Source data:
------------------------------------------------------------
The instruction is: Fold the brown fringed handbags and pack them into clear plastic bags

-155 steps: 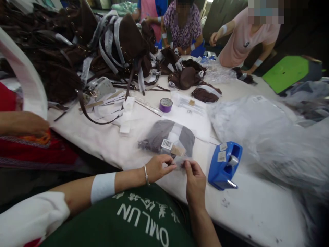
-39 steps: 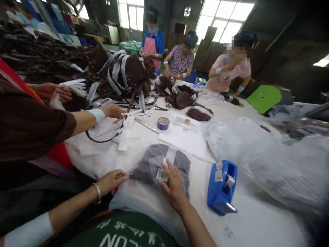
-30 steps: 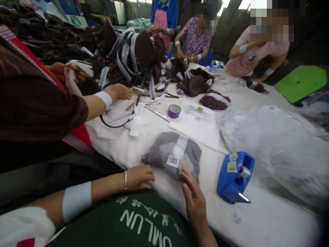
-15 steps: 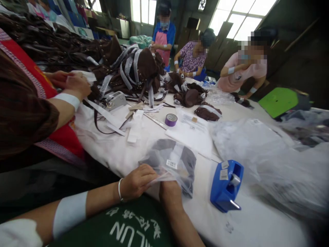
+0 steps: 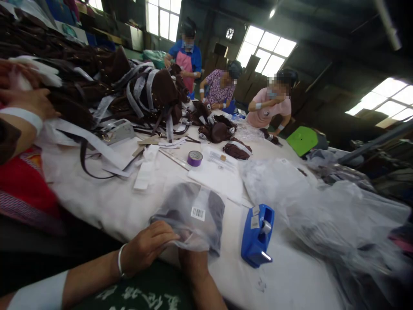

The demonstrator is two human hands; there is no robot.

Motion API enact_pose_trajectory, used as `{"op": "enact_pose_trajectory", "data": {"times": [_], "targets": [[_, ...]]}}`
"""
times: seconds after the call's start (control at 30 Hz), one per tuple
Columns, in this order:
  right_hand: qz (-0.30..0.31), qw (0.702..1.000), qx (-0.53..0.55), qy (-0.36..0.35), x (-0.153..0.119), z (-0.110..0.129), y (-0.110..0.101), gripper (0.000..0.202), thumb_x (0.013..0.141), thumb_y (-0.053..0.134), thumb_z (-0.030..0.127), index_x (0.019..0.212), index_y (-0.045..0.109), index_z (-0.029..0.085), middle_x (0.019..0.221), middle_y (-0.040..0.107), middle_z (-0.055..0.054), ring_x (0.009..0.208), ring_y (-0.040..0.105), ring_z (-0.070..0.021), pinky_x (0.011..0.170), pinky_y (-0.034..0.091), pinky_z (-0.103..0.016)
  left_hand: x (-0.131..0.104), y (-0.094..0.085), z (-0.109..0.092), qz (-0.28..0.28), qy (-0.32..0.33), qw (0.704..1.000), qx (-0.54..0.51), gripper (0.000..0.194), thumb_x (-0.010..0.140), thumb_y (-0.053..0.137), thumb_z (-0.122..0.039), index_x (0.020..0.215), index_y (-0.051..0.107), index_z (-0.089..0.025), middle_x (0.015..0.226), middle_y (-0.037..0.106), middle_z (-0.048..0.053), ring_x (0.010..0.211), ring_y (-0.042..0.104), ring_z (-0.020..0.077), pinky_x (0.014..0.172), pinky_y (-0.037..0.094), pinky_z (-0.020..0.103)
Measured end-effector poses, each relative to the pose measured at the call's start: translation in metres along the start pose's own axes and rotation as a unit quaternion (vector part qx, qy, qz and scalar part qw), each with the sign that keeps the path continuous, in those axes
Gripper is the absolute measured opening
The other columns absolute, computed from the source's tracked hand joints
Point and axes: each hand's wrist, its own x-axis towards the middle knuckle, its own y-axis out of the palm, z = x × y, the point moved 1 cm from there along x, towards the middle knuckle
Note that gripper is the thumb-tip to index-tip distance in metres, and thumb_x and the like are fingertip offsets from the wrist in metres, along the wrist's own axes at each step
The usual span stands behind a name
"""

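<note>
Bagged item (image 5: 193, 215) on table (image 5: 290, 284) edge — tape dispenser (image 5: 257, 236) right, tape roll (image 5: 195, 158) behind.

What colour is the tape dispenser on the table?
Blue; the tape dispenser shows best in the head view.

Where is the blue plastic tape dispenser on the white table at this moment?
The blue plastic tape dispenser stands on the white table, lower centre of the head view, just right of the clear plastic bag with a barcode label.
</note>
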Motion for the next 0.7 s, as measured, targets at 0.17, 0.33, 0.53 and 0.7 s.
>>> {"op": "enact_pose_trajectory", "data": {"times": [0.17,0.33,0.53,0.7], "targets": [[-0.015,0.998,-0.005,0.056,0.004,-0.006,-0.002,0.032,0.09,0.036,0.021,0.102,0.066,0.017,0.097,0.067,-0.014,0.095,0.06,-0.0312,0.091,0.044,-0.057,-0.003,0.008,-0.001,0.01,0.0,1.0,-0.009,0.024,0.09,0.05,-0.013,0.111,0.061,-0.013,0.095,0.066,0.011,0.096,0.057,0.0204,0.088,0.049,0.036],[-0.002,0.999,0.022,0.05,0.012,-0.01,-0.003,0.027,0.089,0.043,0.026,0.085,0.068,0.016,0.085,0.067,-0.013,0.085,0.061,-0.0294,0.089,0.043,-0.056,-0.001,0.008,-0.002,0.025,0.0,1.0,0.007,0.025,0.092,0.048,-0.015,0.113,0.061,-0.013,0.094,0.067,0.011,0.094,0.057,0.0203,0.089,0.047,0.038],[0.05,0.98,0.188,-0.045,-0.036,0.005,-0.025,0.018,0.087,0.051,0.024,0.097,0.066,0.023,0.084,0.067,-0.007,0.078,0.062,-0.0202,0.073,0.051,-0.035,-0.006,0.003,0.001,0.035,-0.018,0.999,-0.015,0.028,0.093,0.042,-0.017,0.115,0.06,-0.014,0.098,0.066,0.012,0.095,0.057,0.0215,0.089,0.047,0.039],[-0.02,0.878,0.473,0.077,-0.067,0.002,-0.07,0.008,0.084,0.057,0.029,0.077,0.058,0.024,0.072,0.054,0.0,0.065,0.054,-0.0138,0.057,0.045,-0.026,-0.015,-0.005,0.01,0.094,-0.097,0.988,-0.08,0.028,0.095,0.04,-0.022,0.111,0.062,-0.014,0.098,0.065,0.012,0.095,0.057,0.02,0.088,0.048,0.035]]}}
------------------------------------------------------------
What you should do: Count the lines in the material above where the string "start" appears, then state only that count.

Answer to the exercise: 2